#### Problem to solve
Report, as a bare number, how many lines of the material below contain the word "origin".

#### Given material
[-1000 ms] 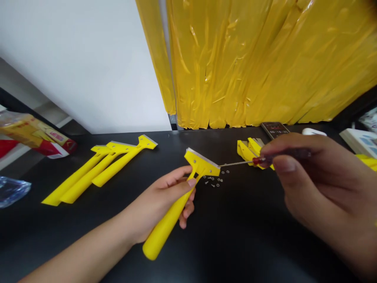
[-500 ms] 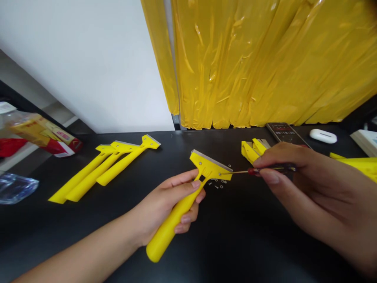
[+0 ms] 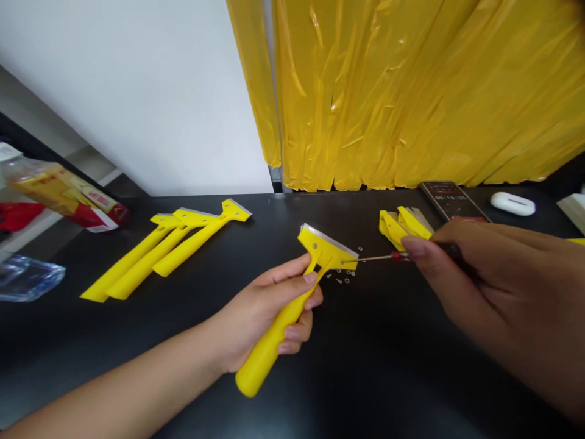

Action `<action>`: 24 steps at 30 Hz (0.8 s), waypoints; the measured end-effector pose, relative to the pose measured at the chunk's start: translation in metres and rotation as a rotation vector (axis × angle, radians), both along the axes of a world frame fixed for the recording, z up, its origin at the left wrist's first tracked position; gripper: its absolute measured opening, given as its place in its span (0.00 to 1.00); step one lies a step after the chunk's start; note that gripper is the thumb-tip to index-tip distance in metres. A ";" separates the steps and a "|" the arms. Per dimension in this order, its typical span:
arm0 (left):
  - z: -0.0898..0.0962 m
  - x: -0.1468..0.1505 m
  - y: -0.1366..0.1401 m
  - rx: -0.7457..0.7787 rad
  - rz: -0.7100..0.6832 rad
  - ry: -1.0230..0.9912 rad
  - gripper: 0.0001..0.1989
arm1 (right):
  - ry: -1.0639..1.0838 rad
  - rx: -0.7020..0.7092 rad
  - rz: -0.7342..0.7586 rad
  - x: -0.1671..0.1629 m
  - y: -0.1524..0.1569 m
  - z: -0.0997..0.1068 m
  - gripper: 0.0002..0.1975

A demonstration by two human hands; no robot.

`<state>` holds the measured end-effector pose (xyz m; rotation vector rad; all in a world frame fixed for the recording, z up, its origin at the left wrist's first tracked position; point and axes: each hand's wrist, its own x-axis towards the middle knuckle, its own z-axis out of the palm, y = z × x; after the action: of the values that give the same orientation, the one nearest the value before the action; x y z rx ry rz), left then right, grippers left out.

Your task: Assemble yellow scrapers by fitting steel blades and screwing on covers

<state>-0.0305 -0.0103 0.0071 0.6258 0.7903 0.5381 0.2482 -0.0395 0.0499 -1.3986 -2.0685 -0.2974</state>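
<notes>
My left hand [image 3: 278, 305] is wrapped round the handle of a yellow scraper [image 3: 262, 353], its wide head tilted up and away from me. A metal strip runs along the head's far edge, and two screws show on its face. In my right hand [image 3: 484, 286] is a thin screwdriver [image 3: 379, 258] with a dark red handle, mostly covered by my fingers. Its tip meets the screw [image 3: 342, 261] on the right side of the head. Several tiny screws and nuts [image 3: 347, 280] lie on the black table just behind the scraper.
Several finished-looking yellow scrapers [image 3: 192, 244] lie side by side at left. Yellow scraper heads or parts [image 3: 397, 225] rest beyond my right hand, near a phone showing a timer [image 3: 452, 201] and a white earbud case [image 3: 512, 203]. A drink bottle [image 3: 68, 192] and clear plastic [image 3: 31, 277] are far left.
The view has shifted slightly, so most things sit a little higher and further right. Both hands keep their hold, and the screwdriver tip is still at the right screw.
</notes>
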 end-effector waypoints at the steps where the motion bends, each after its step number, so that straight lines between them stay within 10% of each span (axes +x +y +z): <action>1: 0.000 0.001 0.000 0.001 0.002 0.001 0.11 | -0.040 -0.003 0.039 0.000 0.001 0.001 0.16; 6: 0.002 0.001 0.003 -0.024 0.023 -0.001 0.10 | -0.066 -0.079 0.267 0.003 0.011 0.001 0.07; 24: 0.004 0.005 -0.001 0.023 -0.082 -0.072 0.12 | 0.096 -0.118 0.137 -0.001 0.001 -0.007 0.10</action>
<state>-0.0255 -0.0112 0.0114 0.6537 0.6881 0.4923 0.2470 -0.0380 0.0426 -1.3044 -2.1182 -0.0508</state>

#### Solution to the exercise
2